• [TASK GOAL] Return exactly those lines of the material below that fall between the line holding "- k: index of" and the line holding "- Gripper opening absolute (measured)", inclusive.

• [DATASET SECTION]
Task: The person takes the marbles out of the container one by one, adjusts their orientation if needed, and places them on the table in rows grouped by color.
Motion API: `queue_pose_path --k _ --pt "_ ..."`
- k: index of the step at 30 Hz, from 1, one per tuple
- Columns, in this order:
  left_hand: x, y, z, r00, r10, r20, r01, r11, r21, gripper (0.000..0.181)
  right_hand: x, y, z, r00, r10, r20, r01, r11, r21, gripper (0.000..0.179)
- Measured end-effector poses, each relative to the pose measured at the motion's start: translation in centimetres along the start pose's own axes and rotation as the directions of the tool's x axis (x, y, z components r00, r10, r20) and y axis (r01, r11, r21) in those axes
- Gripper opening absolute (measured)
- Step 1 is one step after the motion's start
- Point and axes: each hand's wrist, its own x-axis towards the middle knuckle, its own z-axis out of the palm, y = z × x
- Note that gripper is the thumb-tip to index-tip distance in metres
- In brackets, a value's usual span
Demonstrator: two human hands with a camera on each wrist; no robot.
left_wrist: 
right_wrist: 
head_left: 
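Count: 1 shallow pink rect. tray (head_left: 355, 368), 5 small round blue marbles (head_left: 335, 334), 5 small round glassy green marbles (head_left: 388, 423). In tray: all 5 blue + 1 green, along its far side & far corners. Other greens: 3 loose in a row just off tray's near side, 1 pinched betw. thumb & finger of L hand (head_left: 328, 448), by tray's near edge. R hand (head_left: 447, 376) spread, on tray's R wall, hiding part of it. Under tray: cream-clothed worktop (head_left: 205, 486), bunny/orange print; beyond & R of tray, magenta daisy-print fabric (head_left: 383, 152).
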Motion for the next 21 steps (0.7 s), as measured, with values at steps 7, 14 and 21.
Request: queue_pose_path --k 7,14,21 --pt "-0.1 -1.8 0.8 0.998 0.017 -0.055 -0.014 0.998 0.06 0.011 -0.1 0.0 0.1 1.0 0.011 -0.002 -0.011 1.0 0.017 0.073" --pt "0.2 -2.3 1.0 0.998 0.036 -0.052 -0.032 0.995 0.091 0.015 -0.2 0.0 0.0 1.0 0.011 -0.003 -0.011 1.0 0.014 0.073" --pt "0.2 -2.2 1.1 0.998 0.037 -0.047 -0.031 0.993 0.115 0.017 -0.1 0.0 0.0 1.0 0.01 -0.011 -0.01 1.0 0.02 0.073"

• [RESPONSE FOR THIS EXERCISE]
- k: index of the step at 30 Hz, from 1, one per tuple
- Columns, in this order:
  left_hand: x, y, z, r00, r10, r20, r01, r11, r21, gripper (0.000..0.181)
  right_hand: x, y, z, r00, r10, r20, r01, r11, r21, gripper (0.000..0.179)
- Measured end-effector poses, each relative to the pose measured at the motion's start: translation in centimetres along the start pose's own axes and rotation as the directions of the tool's x axis (x, y, z components r00, r10, r20) and y axis (r01, r11, r21) in those axes
- Gripper opening absolute (measured)

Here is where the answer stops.